The goal of our laboratory is to understand ways that genes are regulated to allow one type of cell to change into another type of cell. Such “cell type control” occurs in embryonic development and tissue regeneration, when embryo or adult stem cells become specialized for tissue function. Understanding cell type control is crucial to being able to generate new cells at will for therapeutics and for generating experimental models to unveil the basis of, and cures for, human disease.

Discoveries

We discovered special gene regulatory proteins that we called “pioneer factors,” which are among the first to bind to genes in embryonic development. We found that pioneer factors can recognize silent gene target sequences based on their biochemical properties of binding to nucleosomes, which are protein complexes with DNA that help package vast amounts of DNA into each cell.  Pioneer factors engage other proteins to loosen the local chromosomal structure, enabling gene activation or endowing the competence for genes to be activated at a later developmental stage. Pioneer factors are now being found in diverse contexts by other research groups, including in reprogramming cell fate and in enabling gene regulation by hormones in cancer cells.
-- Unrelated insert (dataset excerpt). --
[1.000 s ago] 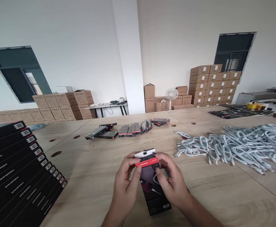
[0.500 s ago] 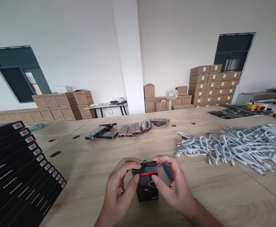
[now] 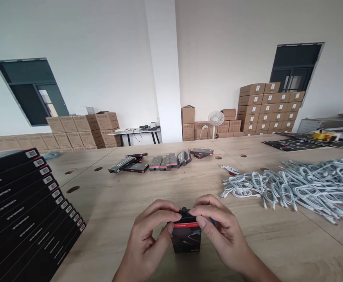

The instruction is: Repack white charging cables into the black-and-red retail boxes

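Observation:
A small black box (image 3: 186, 239) with a red stripe and a picture of a cable stands upright on the table, near its front edge. My left hand (image 3: 151, 237) grips its upper left corner, thumb on the front and fingers over the top. From the other side, my right hand (image 3: 222, 235) pinches the upper right corner in the same way. Between the fingertips, a black top flap (image 3: 184, 212) with a rounded tab shows; the fingers hide part of it. A blue item, mostly hidden, lies behind my right hand.
Stacked black boxes (image 3: 27, 211) rise at the left. Several similar boxes (image 3: 168, 160) lie farther back on the wooden table (image 3: 124, 196). Coiled white cables (image 3: 303, 188) spread over the right side, with flat black printed sheets (image 3: 288, 143) and yellow tape (image 3: 324, 135) beyond.
My fingers have come closer together over the box's top, and the flap shows less of its face. The view has shifted slightly left.

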`<state>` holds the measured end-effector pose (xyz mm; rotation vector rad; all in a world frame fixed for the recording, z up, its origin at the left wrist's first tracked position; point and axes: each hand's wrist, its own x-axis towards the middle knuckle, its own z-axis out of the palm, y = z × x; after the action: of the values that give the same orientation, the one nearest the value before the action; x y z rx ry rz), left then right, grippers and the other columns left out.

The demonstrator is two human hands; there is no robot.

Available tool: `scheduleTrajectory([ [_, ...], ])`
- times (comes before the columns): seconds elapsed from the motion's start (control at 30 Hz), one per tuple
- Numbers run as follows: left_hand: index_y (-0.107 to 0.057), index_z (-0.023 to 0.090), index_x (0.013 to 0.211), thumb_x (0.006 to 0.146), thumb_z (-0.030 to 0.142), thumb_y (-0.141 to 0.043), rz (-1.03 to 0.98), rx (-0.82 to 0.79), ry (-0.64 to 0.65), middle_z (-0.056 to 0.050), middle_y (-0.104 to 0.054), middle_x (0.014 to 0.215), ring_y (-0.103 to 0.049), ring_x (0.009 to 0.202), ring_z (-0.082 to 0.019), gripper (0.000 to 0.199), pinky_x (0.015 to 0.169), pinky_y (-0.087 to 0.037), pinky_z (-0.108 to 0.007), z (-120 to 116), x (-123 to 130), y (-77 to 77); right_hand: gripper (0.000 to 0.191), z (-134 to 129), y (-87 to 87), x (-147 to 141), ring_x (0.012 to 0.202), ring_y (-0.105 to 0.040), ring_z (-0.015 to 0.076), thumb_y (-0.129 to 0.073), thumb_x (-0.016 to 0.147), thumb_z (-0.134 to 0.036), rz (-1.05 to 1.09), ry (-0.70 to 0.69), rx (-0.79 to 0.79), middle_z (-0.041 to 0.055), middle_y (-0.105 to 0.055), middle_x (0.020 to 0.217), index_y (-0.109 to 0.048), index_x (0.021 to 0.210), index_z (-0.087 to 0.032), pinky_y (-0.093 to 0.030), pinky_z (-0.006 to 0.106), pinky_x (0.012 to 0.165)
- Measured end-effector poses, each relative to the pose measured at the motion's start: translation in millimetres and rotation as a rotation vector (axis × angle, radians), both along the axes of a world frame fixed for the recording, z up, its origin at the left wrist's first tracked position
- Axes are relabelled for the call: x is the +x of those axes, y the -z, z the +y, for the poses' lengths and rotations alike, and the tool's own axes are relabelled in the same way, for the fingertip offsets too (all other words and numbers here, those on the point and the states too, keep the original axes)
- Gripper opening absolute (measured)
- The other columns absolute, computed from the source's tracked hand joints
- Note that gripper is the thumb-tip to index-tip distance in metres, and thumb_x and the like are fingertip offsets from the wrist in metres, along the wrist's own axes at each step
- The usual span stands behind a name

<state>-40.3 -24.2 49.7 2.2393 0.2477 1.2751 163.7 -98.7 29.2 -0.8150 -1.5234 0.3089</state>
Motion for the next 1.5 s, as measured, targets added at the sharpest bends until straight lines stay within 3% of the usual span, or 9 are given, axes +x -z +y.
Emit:
scheduleTrajectory([
  [0.13,-0.072,0.033,0.113,0.096,0.010,-0.053,-0.003,-0.018,0.017,-0.005,-0.067,0.112,-0.066,0.105,-0.019,0.034,0.088,-0.053,-0.031,2.1,-1.4,2.0,0.028,-1.3,-3.8,8.7,0.100,-0.067,0.0170,-0.058,0.098,-0.017,-0.081,-0.057,0.028,0.0044,-0.067,0.109,-0.075,0.115,-0.033,-0.054,0.028,0.087],
  [0.4,-0.077,0.031,0.104,0.098,0.027,-0.057,0.023,-0.264,0.050,-0.004,-0.069,0.110,-0.065,0.106,-0.018,0.021,0.090,-0.049,-0.027,6.2,-1.9,0.2,0.025,-1.6,-5.9,9.7,0.102,-0.069,0.0155,-0.058,0.101,-0.023,-0.019,-0.115,-0.063,0.0016,-0.072,0.107,-0.073,0.116,-0.036,-0.054,0.025,0.088],
  [0.6,-0.076,0.026,0.105,0.101,0.030,-0.052,0.057,-0.323,0.007,-0.007,-0.067,0.115,-0.062,0.112,-0.021,0.024,0.097,-0.047,-0.031,6.5,-0.9,3.7,0.023,-0.2,-5.5,9.0,0.103,-0.070,0.0179,-0.057,0.101,-0.025,-0.032,-0.062,-0.055,0.0044,-0.073,0.109,-0.074,0.115,-0.032,-0.056,0.027,0.088],
  [1.07,-0.074,0.026,0.104,0.101,0.027,-0.051,0.032,-0.291,0.015,-0.007,-0.068,0.114,-0.063,0.110,-0.020,0.024,0.095,-0.047,-0.030,1.9,2.3,1.0,0.027,-0.4,-2.7,11.7,0.100,-0.072,0.0176,-0.057,0.099,-0.019,-0.150,0.020,0.010,0.0045,-0.074,0.107,-0.074,0.115,-0.032,-0.059,0.028,0.085],
  [1.27,-0.076,0.027,0.105,0.097,0.022,-0.058,-0.020,-0.203,0.023,-0.008,-0.069,0.118,-0.065,0.112,-0.021,0.020,0.097,-0.049,-0.035,6.4,1.3,7.7,0.029,4.6,-1.4,12.9,0.100,-0.074,0.0204,-0.068,0.090,-0.017,-0.302,0.107,0.190,0.0081,-0.075,0.109,-0.073,0.116,-0.029,-0.062,0.028,0.082],
  [1.37,-0.076,0.025,0.104,0.093,0.021,-0.062,-0.072,-0.183,-0.034,-0.010,-0.071,0.116,-0.067,0.110,-0.022,0.019,0.098,-0.051,-0.038,0.6,3.4,15.4,0.026,6.3,9.2,12.9,0.096,-0.076,0.0221,-0.067,0.091,-0.020,-0.344,0.167,0.210,0.0084,-0.077,0.108,-0.076,0.113,-0.030,-0.064,0.027,0.078],
  [1.43,-0.075,0.025,0.110,0.089,0.022,-0.064,-0.096,-0.202,-0.060,-0.011,-0.070,0.122,-0.066,0.114,-0.025,0.024,0.102,-0.051,-0.042,-5.0,7.3,23.2,0.022,11.1,26.4,18.6,0.092,-0.077,0.0238,-0.069,0.090,-0.029,-0.306,0.190,0.176,0.0070,-0.078,0.107,-0.079,0.109,-0.033,-0.066,0.028,0.075],
  [1.5,-0.064,0.028,0.133,0.081,0.021,-0.069,-0.028,-0.211,-0.171,-0.011,-0.057,0.145,-0.053,0.135,-0.029,0.052,0.116,-0.041,-0.047,-9.1,14.5,32.2,0.019,21.1,50.1,29.2,0.091,-0.077,0.0272,-0.074,0.084,-0.041,-0.111,0.284,0.122,0.0066,-0.079,0.105,-0.082,0.099,-0.032,-0.067,0.032,0.075],
])
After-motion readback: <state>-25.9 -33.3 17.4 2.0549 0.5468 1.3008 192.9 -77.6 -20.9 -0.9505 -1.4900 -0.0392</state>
We found that unspecialized stem cells in the embryo can contain a “pre-pattern” by which genes for different tissues are marked differently from one another, prior to the commitment of the stem cells to liver or pancreas fates. We also identified a dynamic signaling network that extends from the external cell environment to gene regulatory proteins and induces the decision to make liver or pancreas cells in the embryo. We further found that at the onset of tissue development, early stage liver and pancreas progenitors interact with blood vessels cells, which promotes the maturation of the liver and pancreas into proper tissues. The information from these studies is now being used by diverse research groups to generate vascularized mini-livers and pancreatic insulin-producing cells from stem cells, for diabetics.

Our group has focused on the ability of pioneer factors to convert one specialized type of cell into another. Such conversions, whether occurring in the laboratory or in human pathologies, are rare and highly inefficient. We discovered a chromosomal molecular barrier to the cell conversion process that is revealing information about the ways that cells stably maintain their specialized functions.  The molecular barrier consists of heterochromatin, which is a subtype of chromosomal segments that compact the DNA so much that the underlying genes are generally resistant to activation.  By perturbing the heterochromatin barrier, we can enhance the conversion of one cell type into another. We anticipate that this approach will facilitate cell type conversions in various biomedical contexts.

During tissue growth or regeneration, individual cells divide into two cells.  When a cell divides, both daughter cells must recapitulate the specialized functions of the parent cell.  Yet during the process of cell division, the chromosomes condense so much that the genes nearly shut off their activity, raising the question how the genes are fully activated after cell division, when the cells “wake up.” We discovered that genes are not completely shut off during cell division.  Hence, we are focusing on how genes retain residual activity and whether such residual activity confers memory of the cell state prior to cell division.

Our laboratory has used stem cell technology to develop an experimental model to understand and track early stages of human pancreatic cancer. We created a stem cell-like line from human pancreatic cancer cells that can recapitulate the early stages of disease progression. This allowed us to identify a regulatory network that is activated in the early stages of pancreatic cancer. We used the system to discover secreted and released proteins from the early-stage cancer cells, along with studying proteins in the blood of early-stage patients with pancreatic cancer that we are testing as new diagnostics in the clinic.  The studies are in collaboration with scientists and clinicians at Penn Medicine, the Mayo Clinic (MN), and as part of the Pancreatic Cancer Detection Consortium at the National Cancer Institute of the NIH.